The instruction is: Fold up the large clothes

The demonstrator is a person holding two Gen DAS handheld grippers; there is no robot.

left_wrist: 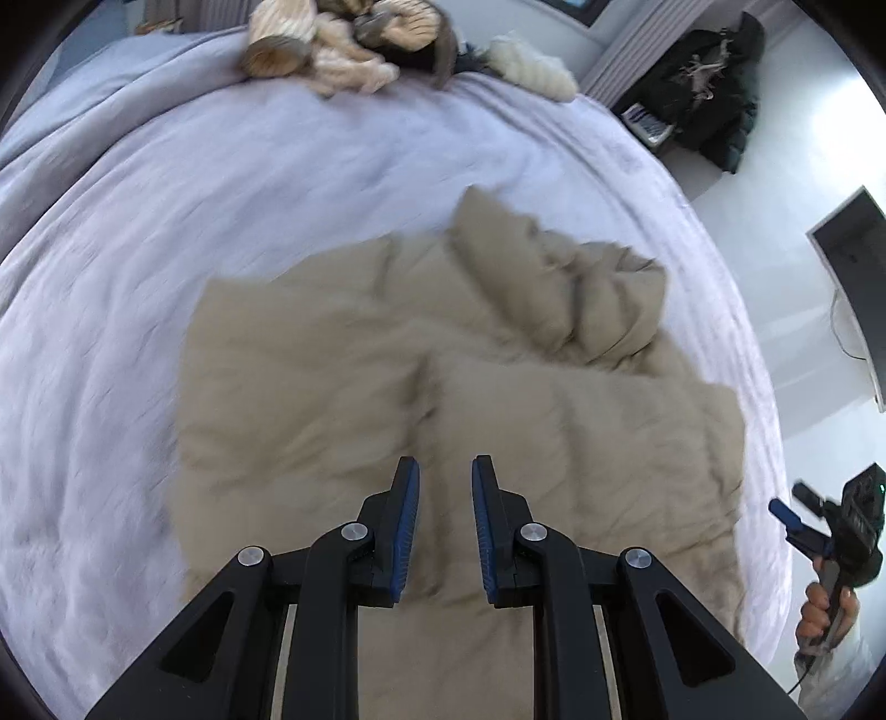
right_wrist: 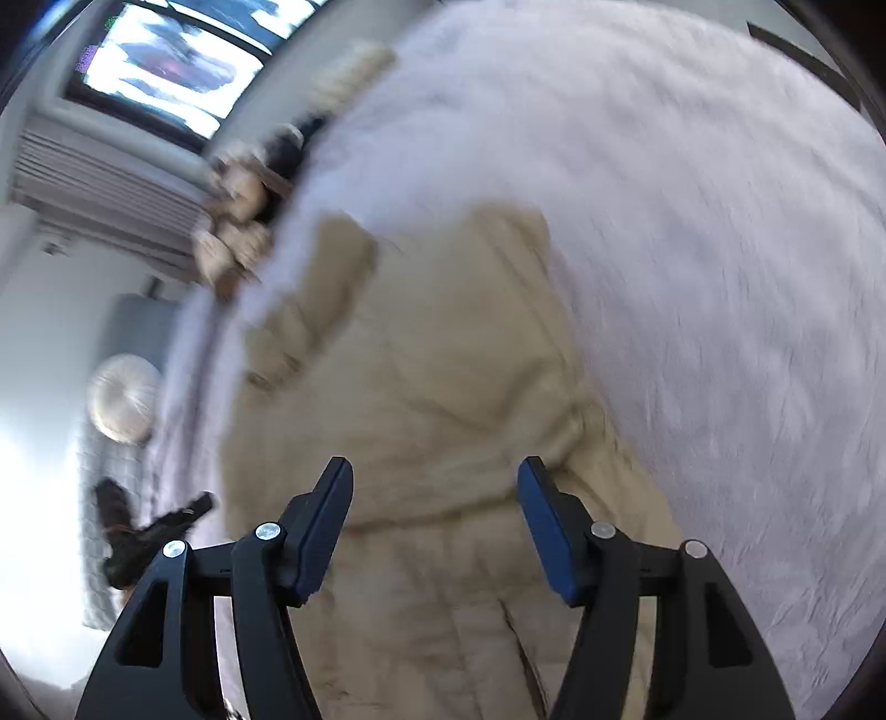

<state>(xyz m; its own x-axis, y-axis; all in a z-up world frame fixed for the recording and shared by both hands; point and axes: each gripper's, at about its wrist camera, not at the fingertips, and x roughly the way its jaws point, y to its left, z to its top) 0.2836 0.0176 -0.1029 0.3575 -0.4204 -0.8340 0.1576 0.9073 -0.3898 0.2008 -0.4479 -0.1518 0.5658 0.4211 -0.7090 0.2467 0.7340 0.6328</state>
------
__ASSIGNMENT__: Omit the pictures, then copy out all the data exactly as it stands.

__EXERCISE SOLUTION__:
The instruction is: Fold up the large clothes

The demonstrator is a person holding two Gen DAS handheld grippers; there is no robot.

left_wrist: 
right_wrist: 

<state>(xyz m; its own x-axis, y-axis; all in a z-up world frame fixed for the recording and shared by both hands; point and axes: each gripper's, at about its wrist camera, not at the fingertips, and x roughly the way its jaws point, y to its left, z to its top) 0.2836 0.0176 -0.1029 0.3575 -0.4204 -0.8340 0.1576 0.9073 -0.3898 0.2008 -0.4479 -0.1518 0.5658 0.4211 -0.7090 0.2467 0.7340 0.6328</state>

Nothing else is needed to complete this exercise.